Maybe I’m mad like my mother is, only in a different way, she hearing voices, while I count my breaths. And like her, I just can’t finish anything, and watch the pieces of everything I touch shatter and scatter around me, while I count them all to make sure they still add up.
My uncles hate the fact I can’t finish anything and are peeved about the fact I didn’t even finish the Army, and came home, not the way Uncle Ed did, a hero, but wounded by some petty disease of the kidney and not even a bullet.
I hate coming to places that make me feel small. I am an insignificant insect buzzing in an out of control wind, not sure just where I am going to land next and whether I will hit so hard I won’t have to worry about counting breaths, since I won’t have any.
I quit the job, too, because it made me feel that way, slaving away, sweating out all the salt in my blood for a petty pay check at the end of every two weeks.

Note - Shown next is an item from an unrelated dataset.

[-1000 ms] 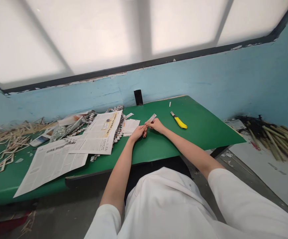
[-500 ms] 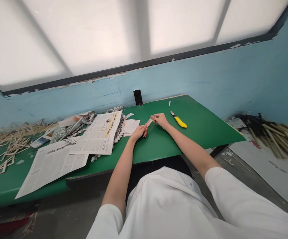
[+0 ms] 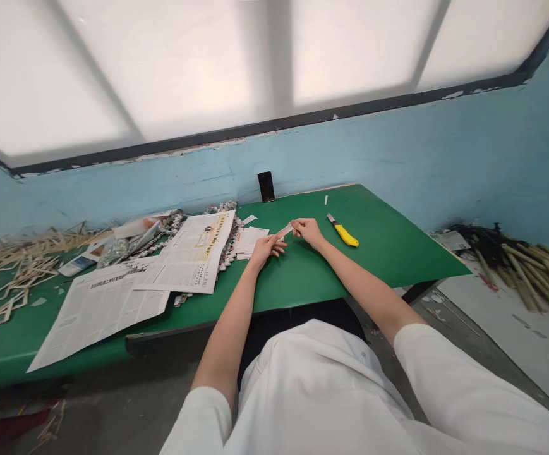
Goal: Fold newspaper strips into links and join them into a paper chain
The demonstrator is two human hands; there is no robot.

I want to be something more than that; I just can’t say what, and so I quit things, and search for something else to do or count, using some excuse as lame as love as to why I do it. I keep thinking my history teacher in high school might be right and that I might not amount to anything no matter how many things I start and stop. I won’t matter to anyone, not even myself.
It’s crazy to think like this at 19 years old, but I do.
I keep thinking about giving up on Louise, too, and how we nearly made love standing together on the bus stop waiting for different buses to take us in different directions, and the bus I took to Fort Dix taking me so far away from her, I could only make love to her in dreams.
I still have the letters she wrote me while I was away. I never wrote back. Even though the letters kept coming, maybe out of habit because she could not stop writing any more than I could stop counting, one perfumed letter after another that made the other men in my company howl, calling each letter a love poem, though none had poems, only aching suggestions of love.
I can almost hear church bells ringing between each word.
Two men in blue overalls come out of the building holding a football, scruffy men from the warehouse part of the building who haven’t yet manage to wash the dust out of their hair, carrying a football they will toss until the whistle calls them back to work, stopping just outside the door when they catch sight of me in my uniform.
I should not be wearing it, I hadn’t meant to, putting in on last minute, maybe to prove to my bosses that I actually went where I said I was going, perhaps more to show off for Louise, me needing to impress her with the idea that I am somebody after, or convince myself I am.
“She ain’t here,” one of the men shouts, recognizing me even in my disguise.
“Where did she go?”
“Don’t know. She just quit not long after you did.”
I nod, turn away, and march back up the hill to the bus stop, trying to ignore the brick and glass glittering under the harsh sunlight, trying not to count all the cars that pass me by.